Виктор Петелин, вот кто высказался против социалистического реализма. Писания Абрама Терца-Андрея Синявского, которого считают первым сотрясателем основ нашего канона, и появились позднее, и по сравнению с разгромной петелинской речью, которую я прекрасно помню, Андрей Донатович издал апологетический лепет[155]. Виктор, в отличие от Андрея, доказывал, что реализм у нас не социалистический. Попало ему или нет, я не знаю (он был из редких смельчаков старшего курса), но на лицах у слушавших его, в особенности Василия Ивановича Кулешова, ещё совсем молодого преподавателя, который вёл собрание, выражалось ошеломление. Как унять словно с цепи сорвавшегося критикана и затушить этот пожар?[156]
Уже знакомый мне писатель Владимир Дудинцев, и тот дрогнул на обсуждении своего подвергшегося принципиальной критике романа «Не хлебом единым». Слушал он наших ораторов: они, отправляясь от его романа как повода, крушили псевдосоветскую действительность в традициях русской революционно-демократической критики, которая шла дальше литературы. Слушал-слушал Дудинцев, взял слово и начал нас осаживать. «Ребята, – говорит, – тормозить надо, вовремя тормозить!» А Константин Симонов и вовсе тягу дал. Придрался к слову, которое ему показалось неуместным: «Позвольте на записки, где подчеркнуто честно, не отвечать», и ушёл от острых вопросов.
В наших сердцах, по студенческой традиции тех стен, «горел огонь любви к истине». Наши сборища по своему накалу напоминали о революционных временах и проходили в той же Ленинско-Богословской аудитории, где некогда митинговали наши деды. Дед-эсер рассказывал, как в марте семнадцатого, предчувствуя поражение в дебатах, старый террорист-каторжанин шепнул ему на ухо: «Давай перережем ненаших». Говоря о ненаших, человек начитанный цитировал Герцена, а меры предлагал по нечаевскому катехизису. Там мы и дебатировали. Народу до отказа, не лекции – все места заняты и в проходах полно, плечом к плечу, между нами чуть ли не повис слепой. Росточка невысокого, его стиснули, он до пола едва достает и не ропщет, полувисит и слушает. «Стучи в барабан и не бойся!» – цитируя Гейне и ударяя о трибуну кулачком, взывал Гриня Ратгауз, внук поэта, сочинявшего слова для романсов Чайковского, и, хотя Гриню нам ставили в пример как будущего ученого, он не попал в аспирантуру. Неприятности обрушились на Гриню после бегства за границу его друга Алика.

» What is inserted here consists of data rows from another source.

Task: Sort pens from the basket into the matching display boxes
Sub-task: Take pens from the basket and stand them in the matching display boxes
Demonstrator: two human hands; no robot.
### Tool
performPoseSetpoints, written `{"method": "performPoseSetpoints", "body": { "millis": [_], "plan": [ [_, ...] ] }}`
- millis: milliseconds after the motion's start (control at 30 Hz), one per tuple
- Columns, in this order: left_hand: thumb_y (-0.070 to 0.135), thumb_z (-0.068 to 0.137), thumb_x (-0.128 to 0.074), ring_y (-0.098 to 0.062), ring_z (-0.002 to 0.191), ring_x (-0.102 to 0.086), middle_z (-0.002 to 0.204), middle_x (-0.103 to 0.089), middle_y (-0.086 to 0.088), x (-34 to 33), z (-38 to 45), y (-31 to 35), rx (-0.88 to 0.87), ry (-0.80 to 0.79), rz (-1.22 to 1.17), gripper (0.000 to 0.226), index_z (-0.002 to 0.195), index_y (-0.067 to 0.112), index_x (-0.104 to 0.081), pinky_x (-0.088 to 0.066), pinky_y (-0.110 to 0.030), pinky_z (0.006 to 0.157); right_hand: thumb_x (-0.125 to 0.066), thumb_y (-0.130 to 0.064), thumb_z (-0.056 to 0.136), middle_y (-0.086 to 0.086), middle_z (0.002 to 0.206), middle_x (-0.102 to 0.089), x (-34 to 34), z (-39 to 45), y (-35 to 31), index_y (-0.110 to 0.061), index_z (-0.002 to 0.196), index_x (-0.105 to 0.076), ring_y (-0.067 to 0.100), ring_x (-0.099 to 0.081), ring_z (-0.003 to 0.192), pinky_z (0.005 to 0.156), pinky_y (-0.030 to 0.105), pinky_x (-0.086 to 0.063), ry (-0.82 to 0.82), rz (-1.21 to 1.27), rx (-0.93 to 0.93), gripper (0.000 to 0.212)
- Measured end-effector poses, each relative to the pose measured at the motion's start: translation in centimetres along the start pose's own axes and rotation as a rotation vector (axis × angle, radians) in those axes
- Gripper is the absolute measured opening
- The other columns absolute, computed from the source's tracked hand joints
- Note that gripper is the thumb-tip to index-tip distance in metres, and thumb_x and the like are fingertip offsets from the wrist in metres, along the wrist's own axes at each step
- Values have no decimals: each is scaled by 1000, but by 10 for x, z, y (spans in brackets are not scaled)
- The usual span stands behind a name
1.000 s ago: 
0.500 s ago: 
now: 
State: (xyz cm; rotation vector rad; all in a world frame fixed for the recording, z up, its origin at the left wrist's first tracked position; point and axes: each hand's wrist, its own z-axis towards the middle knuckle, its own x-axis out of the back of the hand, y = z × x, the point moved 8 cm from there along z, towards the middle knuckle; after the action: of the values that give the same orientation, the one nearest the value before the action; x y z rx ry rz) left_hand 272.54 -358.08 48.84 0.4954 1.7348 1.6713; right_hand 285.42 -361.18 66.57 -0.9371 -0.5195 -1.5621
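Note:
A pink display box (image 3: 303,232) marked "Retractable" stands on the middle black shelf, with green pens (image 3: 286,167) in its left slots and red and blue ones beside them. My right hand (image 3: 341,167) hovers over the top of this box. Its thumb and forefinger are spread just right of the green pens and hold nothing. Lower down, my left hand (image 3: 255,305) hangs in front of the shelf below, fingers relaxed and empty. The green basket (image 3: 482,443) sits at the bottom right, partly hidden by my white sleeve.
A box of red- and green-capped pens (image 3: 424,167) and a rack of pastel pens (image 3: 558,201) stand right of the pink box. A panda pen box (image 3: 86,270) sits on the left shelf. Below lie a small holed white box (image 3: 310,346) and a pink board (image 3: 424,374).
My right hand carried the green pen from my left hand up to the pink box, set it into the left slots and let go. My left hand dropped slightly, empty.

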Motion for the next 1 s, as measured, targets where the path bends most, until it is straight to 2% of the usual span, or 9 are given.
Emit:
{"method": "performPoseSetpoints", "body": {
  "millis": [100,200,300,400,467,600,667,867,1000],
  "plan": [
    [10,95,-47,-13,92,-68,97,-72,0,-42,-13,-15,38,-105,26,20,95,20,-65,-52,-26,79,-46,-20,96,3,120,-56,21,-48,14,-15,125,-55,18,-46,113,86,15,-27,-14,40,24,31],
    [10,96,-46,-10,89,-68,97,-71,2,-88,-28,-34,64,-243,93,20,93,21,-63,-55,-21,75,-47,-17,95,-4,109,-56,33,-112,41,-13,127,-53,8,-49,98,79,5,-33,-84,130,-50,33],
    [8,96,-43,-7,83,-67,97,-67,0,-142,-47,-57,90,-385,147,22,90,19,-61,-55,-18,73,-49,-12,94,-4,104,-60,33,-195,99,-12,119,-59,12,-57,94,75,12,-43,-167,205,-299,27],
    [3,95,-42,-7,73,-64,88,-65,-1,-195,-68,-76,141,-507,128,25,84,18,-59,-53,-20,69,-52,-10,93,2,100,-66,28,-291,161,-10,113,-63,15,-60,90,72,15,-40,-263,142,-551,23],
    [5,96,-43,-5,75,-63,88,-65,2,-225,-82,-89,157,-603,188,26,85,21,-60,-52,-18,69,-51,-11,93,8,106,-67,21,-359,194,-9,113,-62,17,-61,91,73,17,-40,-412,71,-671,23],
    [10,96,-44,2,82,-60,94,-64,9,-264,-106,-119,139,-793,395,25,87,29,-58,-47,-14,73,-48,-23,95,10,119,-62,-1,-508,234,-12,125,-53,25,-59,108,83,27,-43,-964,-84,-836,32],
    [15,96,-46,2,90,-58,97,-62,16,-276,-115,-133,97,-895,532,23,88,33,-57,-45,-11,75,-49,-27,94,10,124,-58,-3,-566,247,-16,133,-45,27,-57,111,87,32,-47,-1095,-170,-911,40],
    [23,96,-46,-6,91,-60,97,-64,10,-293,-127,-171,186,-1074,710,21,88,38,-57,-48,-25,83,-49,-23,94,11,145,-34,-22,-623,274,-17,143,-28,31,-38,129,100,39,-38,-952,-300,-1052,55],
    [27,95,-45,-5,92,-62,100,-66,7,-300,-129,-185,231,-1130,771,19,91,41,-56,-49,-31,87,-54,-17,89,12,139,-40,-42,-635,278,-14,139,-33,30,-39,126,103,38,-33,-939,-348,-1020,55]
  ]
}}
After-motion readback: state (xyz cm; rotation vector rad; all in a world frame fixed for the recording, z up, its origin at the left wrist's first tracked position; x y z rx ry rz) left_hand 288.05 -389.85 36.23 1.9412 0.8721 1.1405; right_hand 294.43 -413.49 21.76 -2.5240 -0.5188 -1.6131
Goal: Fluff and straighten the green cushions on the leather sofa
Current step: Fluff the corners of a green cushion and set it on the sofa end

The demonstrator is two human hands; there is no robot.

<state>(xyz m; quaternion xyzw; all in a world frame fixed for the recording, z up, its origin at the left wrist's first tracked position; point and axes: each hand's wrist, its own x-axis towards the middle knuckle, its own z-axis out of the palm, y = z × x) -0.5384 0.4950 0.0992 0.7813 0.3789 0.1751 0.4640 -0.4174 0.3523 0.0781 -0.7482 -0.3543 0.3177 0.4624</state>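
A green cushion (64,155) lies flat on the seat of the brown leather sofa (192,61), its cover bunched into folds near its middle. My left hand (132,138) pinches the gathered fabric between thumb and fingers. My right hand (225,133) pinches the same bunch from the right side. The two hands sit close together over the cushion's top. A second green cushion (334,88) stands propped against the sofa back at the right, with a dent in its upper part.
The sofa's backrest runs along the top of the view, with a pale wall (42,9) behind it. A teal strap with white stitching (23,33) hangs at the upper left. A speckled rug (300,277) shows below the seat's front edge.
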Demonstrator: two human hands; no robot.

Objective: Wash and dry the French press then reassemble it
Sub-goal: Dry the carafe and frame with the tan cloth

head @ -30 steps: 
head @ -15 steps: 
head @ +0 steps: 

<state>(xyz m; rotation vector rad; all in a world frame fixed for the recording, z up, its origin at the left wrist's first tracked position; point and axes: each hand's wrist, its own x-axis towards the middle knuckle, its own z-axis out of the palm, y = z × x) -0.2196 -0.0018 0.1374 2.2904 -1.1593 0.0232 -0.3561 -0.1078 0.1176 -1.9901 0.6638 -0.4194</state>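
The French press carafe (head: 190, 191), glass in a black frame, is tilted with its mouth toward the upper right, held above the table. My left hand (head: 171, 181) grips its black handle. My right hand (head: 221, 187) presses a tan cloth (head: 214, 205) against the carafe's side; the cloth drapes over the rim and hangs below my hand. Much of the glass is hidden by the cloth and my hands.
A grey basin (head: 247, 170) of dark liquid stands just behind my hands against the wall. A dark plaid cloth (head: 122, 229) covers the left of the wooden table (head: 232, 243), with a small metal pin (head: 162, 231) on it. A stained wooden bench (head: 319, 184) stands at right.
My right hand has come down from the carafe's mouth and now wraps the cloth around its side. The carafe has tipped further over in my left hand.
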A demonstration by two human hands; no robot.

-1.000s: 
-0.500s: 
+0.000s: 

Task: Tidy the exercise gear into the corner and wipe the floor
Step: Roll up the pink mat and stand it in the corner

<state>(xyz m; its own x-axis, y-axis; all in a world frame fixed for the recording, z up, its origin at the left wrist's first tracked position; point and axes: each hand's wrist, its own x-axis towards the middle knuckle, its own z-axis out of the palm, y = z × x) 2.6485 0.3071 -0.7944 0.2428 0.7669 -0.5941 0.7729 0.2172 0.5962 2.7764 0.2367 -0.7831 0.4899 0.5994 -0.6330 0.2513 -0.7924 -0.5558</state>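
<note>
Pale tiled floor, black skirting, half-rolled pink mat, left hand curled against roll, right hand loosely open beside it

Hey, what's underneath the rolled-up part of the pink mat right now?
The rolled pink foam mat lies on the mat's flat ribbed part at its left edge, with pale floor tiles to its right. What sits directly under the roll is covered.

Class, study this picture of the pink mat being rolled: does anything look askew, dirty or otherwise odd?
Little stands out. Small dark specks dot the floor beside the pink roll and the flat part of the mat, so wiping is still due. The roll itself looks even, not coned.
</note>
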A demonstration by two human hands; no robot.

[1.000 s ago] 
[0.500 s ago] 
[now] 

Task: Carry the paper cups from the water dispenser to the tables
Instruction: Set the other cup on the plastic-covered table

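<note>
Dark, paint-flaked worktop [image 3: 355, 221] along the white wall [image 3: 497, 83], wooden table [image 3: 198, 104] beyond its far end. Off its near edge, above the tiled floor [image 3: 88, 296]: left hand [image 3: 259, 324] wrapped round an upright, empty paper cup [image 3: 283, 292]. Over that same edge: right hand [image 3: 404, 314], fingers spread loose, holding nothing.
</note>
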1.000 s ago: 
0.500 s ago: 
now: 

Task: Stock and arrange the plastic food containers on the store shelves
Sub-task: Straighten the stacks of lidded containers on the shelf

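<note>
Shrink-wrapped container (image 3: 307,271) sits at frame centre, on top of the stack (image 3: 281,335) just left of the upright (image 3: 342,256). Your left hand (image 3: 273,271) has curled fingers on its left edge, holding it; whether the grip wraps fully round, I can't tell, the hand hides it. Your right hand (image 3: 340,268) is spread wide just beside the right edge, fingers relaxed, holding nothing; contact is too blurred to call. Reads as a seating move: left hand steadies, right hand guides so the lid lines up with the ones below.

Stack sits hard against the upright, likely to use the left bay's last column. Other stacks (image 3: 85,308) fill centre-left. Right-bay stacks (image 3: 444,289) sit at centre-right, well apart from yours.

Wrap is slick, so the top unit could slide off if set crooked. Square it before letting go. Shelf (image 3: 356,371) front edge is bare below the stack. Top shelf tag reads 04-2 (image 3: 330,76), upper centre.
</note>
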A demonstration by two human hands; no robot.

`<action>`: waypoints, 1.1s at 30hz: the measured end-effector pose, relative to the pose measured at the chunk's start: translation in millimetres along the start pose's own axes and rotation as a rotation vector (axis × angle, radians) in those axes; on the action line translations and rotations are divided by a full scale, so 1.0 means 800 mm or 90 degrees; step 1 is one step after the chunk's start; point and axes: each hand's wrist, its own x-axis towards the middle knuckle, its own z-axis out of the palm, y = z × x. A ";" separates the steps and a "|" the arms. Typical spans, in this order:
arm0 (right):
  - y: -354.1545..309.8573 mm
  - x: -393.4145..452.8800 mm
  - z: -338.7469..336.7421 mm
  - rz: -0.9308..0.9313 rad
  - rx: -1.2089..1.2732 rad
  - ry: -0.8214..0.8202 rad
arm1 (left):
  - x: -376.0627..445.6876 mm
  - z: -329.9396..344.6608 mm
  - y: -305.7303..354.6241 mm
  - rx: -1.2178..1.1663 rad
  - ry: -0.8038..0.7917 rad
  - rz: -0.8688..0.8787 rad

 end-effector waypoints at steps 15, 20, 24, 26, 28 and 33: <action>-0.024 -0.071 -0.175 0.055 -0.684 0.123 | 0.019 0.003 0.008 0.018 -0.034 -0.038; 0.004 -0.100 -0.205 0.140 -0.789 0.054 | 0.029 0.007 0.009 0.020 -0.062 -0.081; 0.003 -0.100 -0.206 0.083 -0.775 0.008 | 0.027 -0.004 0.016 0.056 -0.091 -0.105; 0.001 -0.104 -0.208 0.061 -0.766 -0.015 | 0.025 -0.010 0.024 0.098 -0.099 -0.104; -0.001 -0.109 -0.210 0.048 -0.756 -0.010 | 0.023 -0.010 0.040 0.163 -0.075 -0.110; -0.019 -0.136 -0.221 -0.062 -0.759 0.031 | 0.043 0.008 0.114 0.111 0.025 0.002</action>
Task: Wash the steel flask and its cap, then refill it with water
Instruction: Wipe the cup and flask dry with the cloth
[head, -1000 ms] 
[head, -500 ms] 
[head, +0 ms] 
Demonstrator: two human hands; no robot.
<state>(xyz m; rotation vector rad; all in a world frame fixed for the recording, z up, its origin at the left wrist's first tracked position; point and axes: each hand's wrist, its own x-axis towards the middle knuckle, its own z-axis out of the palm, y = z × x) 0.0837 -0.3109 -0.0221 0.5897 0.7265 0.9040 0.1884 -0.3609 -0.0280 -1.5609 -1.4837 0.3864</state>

С Аликом, первым невозвращенцем Александром Дольбергом, я был всего лишь знаком, но как-то после занятий он предложил мне пройтись. От Моховой до Пушкинской всю дорогу говорил Алик, говорил намеками, из которых я ни одного не понял. Лишь впоследствии осознал, что был выбран для предотъездной исповеди, воспринять которую оказался неспособен. Когда же стал я референтом и получил доступ в спецхран, попалась мне в зарубежной печати фотография Алика. Имя тоже, быть может, попадалось, но – псевдоним. Увидев знакомые черты, стал я себя спрашивать, зачем же будущий дефектор доверительно со мной говорил? Если задумал он побег, сообщник оказался бы обузой. Если рекрутировал, не от своего же лица! О его намерениях были осведомлены? Что же такое был на самом деле его неожиданное невозвращенство и дальнейшая антисоветская деятельность? Зубатовщина советского времени остается целиной, хотя в книге А. В. Островского «Солженицын. Прощание с мифом» среди провокаторов и называются лидеры диссидентского движения. Допущение невероятное? Бунтарство французских студентов 1960-х годов, как стало известно, направлялось подстрекателями. Дошла до меня книга, где сказано, что Алик был двойным агентом. Источник не считается надежным, но покаянные письма Алика работодателям из «Радио-Свобода» приводятся facsimile и verbatim[157].
Истинные герои, мои сокурсники, бескорыстные протестанты, забыты и остались вовсе неизвестными: боролись за принципы – не за место под солнцем. На волне антисталинизма вперед вышли деятели горбачевской складки, и власть остается у них в руках, меняются фигуры, но того же покроя, люди практические или, как теперь говорят, прагматики.